» EXERCISE INSTRUCTIONS:
Return exactly those lines of the material below that fall between the line holding "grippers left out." and the line holding "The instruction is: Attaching", inclusive.
[Opening DATA SECTION section]
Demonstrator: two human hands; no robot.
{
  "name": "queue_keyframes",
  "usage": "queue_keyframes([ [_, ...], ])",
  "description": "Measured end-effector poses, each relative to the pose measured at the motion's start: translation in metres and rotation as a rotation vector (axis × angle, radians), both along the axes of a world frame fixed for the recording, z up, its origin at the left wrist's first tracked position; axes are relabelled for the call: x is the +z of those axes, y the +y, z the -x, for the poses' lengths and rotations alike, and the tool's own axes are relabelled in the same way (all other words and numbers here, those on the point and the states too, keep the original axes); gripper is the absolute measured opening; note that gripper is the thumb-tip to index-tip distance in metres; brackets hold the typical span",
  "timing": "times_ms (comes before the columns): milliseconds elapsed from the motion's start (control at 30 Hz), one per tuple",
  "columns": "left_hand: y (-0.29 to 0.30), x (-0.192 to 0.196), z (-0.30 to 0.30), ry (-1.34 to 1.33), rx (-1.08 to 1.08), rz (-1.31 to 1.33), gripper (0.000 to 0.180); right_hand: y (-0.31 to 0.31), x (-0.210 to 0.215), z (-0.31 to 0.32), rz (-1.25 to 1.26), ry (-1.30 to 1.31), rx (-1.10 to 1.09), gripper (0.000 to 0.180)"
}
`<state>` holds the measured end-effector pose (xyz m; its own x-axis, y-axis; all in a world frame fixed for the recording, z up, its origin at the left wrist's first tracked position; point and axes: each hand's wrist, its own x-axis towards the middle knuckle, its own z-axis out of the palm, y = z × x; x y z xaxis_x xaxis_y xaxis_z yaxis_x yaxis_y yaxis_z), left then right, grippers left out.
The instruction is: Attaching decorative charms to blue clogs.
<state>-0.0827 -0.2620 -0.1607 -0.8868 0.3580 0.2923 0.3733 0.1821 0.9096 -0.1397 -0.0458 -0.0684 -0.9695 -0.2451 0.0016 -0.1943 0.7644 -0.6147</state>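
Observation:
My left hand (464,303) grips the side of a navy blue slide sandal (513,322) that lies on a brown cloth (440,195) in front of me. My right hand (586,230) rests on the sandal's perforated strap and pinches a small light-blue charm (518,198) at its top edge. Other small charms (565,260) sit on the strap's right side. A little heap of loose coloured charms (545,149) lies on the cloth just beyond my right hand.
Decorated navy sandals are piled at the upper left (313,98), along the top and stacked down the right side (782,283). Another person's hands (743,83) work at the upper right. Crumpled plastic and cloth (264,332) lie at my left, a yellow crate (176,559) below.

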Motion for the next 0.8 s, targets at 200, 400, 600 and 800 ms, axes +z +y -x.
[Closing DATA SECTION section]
» RESULT BELOW:
`<state>` holds the measured end-effector pose (xyz m; its own x-axis, y-axis; all in a world frame fixed for the recording, z up, its origin at the left wrist's first tracked position; point and axes: each hand's wrist, its own x-axis towards the middle knuckle, its own z-axis out of the palm, y = z × x; x y z xaxis_x xaxis_y xaxis_z yaxis_x yaxis_y yaxis_z), left then right, grippers left out.
The instruction is: Attaching decorative charms to blue clogs.

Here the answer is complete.